▶ **To do**:
Wherever a picture appears, skip it and retype the rest of the data exactly.

▶ **Dataset excerpt**:
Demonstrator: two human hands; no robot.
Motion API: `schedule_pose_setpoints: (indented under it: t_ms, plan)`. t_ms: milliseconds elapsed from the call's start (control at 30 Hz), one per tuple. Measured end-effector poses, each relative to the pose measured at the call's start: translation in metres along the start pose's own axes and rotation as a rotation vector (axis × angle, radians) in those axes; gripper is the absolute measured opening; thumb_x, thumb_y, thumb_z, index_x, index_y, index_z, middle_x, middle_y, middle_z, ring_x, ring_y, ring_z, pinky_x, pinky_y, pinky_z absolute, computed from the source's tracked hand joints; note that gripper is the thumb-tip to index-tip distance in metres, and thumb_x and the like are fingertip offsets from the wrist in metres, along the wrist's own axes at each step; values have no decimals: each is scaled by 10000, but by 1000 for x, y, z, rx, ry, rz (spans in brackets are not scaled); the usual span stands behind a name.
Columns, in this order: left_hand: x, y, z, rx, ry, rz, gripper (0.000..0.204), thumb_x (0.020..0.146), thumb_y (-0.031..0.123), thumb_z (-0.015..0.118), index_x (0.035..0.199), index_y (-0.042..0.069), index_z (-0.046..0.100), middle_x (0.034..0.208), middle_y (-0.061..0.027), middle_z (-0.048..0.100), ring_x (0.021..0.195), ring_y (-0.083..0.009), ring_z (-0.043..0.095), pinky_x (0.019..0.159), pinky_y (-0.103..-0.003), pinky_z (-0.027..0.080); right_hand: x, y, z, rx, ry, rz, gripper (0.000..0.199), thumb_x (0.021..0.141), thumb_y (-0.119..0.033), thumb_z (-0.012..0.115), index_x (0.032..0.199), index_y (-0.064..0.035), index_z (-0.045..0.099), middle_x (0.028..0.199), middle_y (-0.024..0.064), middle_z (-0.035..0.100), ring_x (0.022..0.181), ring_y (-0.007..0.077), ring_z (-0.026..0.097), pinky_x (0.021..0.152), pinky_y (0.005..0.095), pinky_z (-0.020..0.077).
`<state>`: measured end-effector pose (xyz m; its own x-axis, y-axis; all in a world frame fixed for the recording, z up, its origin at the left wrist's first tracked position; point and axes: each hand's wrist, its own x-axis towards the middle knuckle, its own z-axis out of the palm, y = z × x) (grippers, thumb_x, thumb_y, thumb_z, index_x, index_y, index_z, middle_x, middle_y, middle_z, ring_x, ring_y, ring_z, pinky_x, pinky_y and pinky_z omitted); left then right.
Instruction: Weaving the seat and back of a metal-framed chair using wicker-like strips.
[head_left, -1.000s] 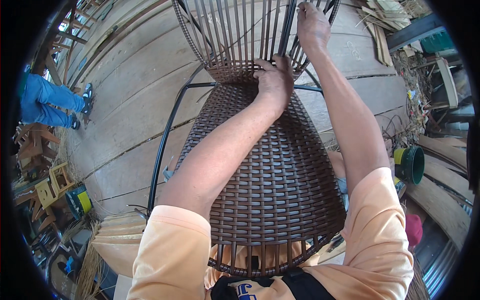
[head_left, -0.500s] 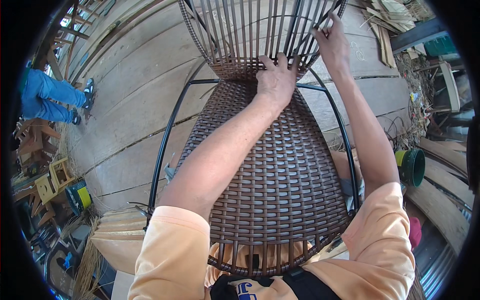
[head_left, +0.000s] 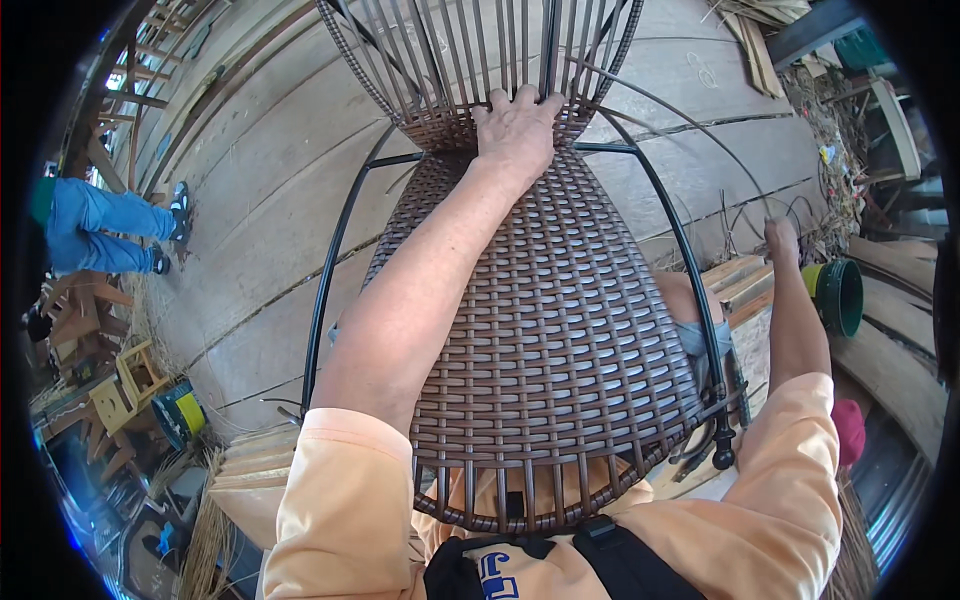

▶ **Result of this task**:
Demonstrator: two human hands; no robot.
Motion API: `schedule_pose_setpoints: (indented under it: t_ms, plan)`. t_ms: milliseconds elapsed from the call's start (control at 30 Hz), one per tuple. Measured end-effector poses, each relative to the pose measured at the call's start: translation in metres along the start pose's own axes and rotation as a rotation vector (axis × angle, radians) in those axes; gripper is the absolute measured opening; thumb_x, thumb_y, thumb_z, index_x, index_y, index_z, middle_x, middle_y, middle_z, ring_x, ring_y, ring_z, pinky_x, pinky_y, pinky_z absolute, computed from the source's tracked hand joints; note that gripper is the thumb-tip to index-tip distance in metres, and thumb_x and the like are fingertip offsets from the wrist in metres, along the wrist's own axes at each step; values have no decimals: each is scaled by 10000, but by 1000 for x, y, z, rx, ry, rz (spans in brackets are not scaled); the usual span stands behind a name.
Columns, in this order: left_hand: x, y, z, rx, ry, rz, gripper (0.000..0.204), thumb_x (0.020..0.146), thumb_y (-0.031..0.123), thumb_z (-0.015..0.118), index_x (0.035..0.199), index_y (-0.042..0.069), index_z (-0.046..0.100), middle_x (0.034..0.208), middle_y (-0.061..0.027), middle_z (-0.048..0.100), ring_x (0.021..0.195), ring_y (-0.083..0.009), ring_z (-0.043..0.095), pinky_x (0.019..0.159), pinky_y (-0.103..-0.003), pinky_z (-0.027..0.080); right_hand: x, y, z, rx, ry, rz, gripper (0.000..0.199), thumb_x (0.021..0.141), thumb_y (-0.119..0.033), thumb_z (-0.012..0.115), index_x (0.032..0.199), index_y (-0.064..0.035), index_z (-0.045..0.099), middle_x (0.028..0.199), middle_y (-0.024..0.064), middle_z (-0.035..0.100), ring_x (0.022..0.181), ring_y (-0.007..0.077), ring_z (-0.026..0.097), pinky_x (0.021..0.152), pinky_y (0.005..0.095), pinky_z (-0.020..0.077).
`<state>`: measured end-effector pose (xyz m; its own x-axis, y-axis; all in a world frame fixed for the recording, z up, its origin at the left wrist's first tracked position; point and axes: each hand's wrist, its own x-axis towards the middle knuckle, its own z-axis out of the palm, y = z × x) (grippers, thumb_x, thumb_y, thumb_z, index_x, index_y, index_z, middle_x, middle_y, middle_z, ring_x, ring_y, ring_z, pinky_x, pinky_y and pinky_z omitted); left then right.
Instruction: Weaving the seat and back of a metal-framed chair using wicker-like strips.
[head_left, -1.000s] 
[head_left, -0.500s] 
[head_left, +0.000s] 

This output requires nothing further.